Эти два человека, действующие в горниле жестокой гражданской войны, кажутся писателю ее «двуликой маской»: «Одно лицо этой маски было обращено к прошлому, другое к будущему, оба были трагичны… но горькие складки на лице Лантенака были окутаны мраком ночи, а на зловещем челе Симурдэна сияла утренняя заря».
С другой стороны, маркизу де Лантенаку противопоставляется нищий Тельмарш, который живет в лесной хижине на бывших землях маркиза, конфискованных революцией. Среди волнений гражданской войны этот бедняк продолжает жить под обаянием мирной природы. Его больше, чем люди, занимает движение небесных светил, он с большим наслаждением, чем к звукам речи, прислушивается к пению птиц. «Поверьте, никак я в толк не возьму. Одни приходят, другие уходят, события разные случаются, а я вот сижу на отшибе да гляжу на звезды» (11, 83), — признается он Лантенаку, которого он, по своему простодушию, прячет в лесной берлоге и спасает от разыскивающих его республиканцев.
Философствующий бедняк, который живет вдали от общества, стараясь не вмешиваться в его распри, но помогая людям всем, чем он может, всегда является воплощением человеколюбия и бескорыстной доброты в романе Гюго, подобно Урсусу из «Человека, который смеется». Однако в романе «Девяносто третий год» это принципиальное невмешательство и подобного рода человеколюбие показаны в совершенно новом аспекте. Писатель уже не любуется им, а осуждает его. Добро Урсуса, приютившего и вырастившего двух сирот, отторгнутых обществом, было абсолютным добром. А «добро» Тельмарша, укрывшего от республики воинствующего вождя контрреволюции, обернулось страшным злом. Спасая вождя контрреволюции Лантенака, Тельмарш вместо добра приносит неисчислимые бедствия множеству людей, ибо спасенный Лантенак тотчас же дает о себе знать горящими деревнями, массовыми расстрелами, беспощадным террором по отношению к республике. «Если бы я знал! Если бы только я знал!» — восклицает ошеломленный Тельмарш при виде жертв Лантенака.

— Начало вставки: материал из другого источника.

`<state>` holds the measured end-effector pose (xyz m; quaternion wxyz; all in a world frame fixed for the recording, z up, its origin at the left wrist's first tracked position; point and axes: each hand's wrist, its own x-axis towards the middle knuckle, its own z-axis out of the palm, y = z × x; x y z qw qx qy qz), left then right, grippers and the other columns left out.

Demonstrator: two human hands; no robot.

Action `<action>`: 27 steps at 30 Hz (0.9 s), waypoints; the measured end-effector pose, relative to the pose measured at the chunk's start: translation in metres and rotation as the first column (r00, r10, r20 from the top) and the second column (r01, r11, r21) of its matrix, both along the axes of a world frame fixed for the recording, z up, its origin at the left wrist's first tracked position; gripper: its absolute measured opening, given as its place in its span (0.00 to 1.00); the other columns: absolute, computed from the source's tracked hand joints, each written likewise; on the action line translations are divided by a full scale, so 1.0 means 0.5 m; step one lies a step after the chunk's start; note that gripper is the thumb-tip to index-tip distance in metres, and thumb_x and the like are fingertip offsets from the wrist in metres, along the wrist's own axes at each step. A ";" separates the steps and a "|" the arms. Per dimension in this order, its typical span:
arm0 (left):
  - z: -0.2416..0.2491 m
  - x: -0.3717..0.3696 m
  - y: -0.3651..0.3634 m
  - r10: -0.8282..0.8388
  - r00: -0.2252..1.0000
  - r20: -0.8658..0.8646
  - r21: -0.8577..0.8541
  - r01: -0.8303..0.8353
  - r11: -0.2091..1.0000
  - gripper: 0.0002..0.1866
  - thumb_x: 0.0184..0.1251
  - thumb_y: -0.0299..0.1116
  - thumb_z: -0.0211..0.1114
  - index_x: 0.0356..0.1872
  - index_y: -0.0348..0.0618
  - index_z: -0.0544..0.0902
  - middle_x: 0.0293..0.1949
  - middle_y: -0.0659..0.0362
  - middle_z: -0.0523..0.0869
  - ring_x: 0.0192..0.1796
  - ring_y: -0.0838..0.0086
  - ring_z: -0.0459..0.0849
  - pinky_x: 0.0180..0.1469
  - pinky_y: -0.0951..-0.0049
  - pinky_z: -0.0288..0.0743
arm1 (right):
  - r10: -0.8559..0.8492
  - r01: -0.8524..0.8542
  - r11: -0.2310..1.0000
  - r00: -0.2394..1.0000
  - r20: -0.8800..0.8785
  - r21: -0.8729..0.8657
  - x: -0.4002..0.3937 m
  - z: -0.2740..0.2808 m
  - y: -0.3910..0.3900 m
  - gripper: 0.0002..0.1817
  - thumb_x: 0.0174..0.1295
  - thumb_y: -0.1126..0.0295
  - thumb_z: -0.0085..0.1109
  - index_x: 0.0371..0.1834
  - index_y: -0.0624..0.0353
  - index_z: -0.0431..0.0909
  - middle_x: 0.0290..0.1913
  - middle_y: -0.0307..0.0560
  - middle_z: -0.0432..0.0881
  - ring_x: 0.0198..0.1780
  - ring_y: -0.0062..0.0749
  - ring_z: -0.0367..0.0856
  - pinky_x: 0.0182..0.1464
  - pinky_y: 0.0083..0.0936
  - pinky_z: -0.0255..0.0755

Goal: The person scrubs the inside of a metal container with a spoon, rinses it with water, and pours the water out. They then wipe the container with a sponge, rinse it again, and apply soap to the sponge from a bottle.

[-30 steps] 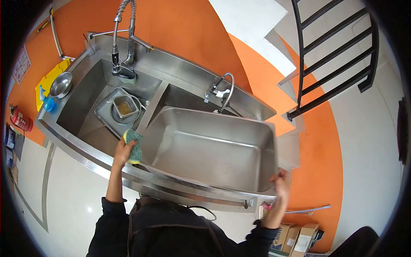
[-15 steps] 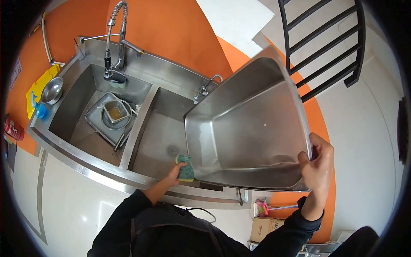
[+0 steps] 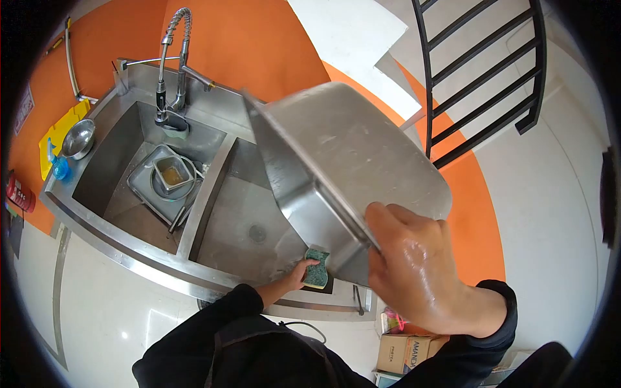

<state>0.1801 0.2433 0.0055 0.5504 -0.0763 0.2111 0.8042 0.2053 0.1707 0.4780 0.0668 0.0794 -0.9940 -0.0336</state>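
A large stainless steel pan [image 3: 362, 142] is tipped up over the right sink basin [image 3: 236, 213], its underside and one outer wall facing me. My right hand [image 3: 414, 265], wet on its back, is closed round the rim at the near right corner. Close to the pan's lower near edge, my left hand [image 3: 299, 275] grips a green scrub sponge [image 3: 316, 268] with a pale yellow side. The sponge overlaps the pan's edge in this view.
The left basin [image 3: 123, 174] holds a stack of metal trays and bowls [image 3: 169, 178]. A spring-hose faucet [image 3: 181, 71] rises behind it. On the left ledge are a steel bowl [image 3: 79, 138] and a blue spray bottle [image 3: 60, 167]. Black railing [image 3: 482, 71] stands at upper right, cardboard boxes [image 3: 409, 352] below.
The pan has turned over from showing its inside to showing its underside. My right hand has come nearer and left with the rim. My left hand and the sponge have moved right.
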 end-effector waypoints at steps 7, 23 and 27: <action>-0.006 -0.017 0.006 -0.002 0.998 0.070 0.052 -0.002 0.999 0.18 0.56 0.33 0.64 0.48 0.44 0.73 0.38 0.57 0.82 0.40 0.64 0.84 0.48 0.58 0.79 | 0.017 -0.017 1.000 0.999 0.027 -0.023 0.019 0.024 -0.009 0.10 0.39 0.84 0.53 0.25 0.63 0.65 0.21 0.52 0.70 0.22 0.52 0.71 0.23 0.36 0.62; 0.150 -0.168 -0.534 0.664 0.656 -0.359 -0.172 -0.745 0.644 0.18 0.58 0.32 0.61 0.51 0.44 0.74 0.42 0.59 0.81 0.44 0.68 0.82 0.49 0.65 0.77 | -0.452 0.081 0.566 0.863 -0.227 -0.820 0.133 -0.386 0.484 0.11 0.43 0.89 0.50 0.30 0.66 0.76 0.26 0.35 0.73 0.29 0.14 0.71 0.30 0.12 0.63; 0.131 -0.216 -0.568 0.608 0.632 -0.481 -0.178 -0.749 0.638 0.19 0.59 0.28 0.58 0.54 0.43 0.72 0.45 0.59 0.80 0.47 0.69 0.81 0.51 0.67 0.76 | -0.604 0.250 0.352 0.797 -0.016 -0.902 0.165 -0.561 0.508 0.09 0.43 0.88 0.52 0.25 0.62 0.75 0.23 0.33 0.72 0.26 0.17 0.72 0.26 0.17 0.64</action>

Фигура Тельмарша, введенная в роман «Девяносто третий год», становится воплощением известного тезиса автора о неправомерности позиции невмешательства, о том, что в моменты острых общественных столкновений человек не имеет права погружаться в «чистое» искусство или в «чистую» природу. Он должен прислушиваться к людским голосам и распространять свое человеколюбие вовсе не на первого встречного, а лишь на того, кто этого действительно стоит. Иначе добрый поступок может превратиться в свою противоположность.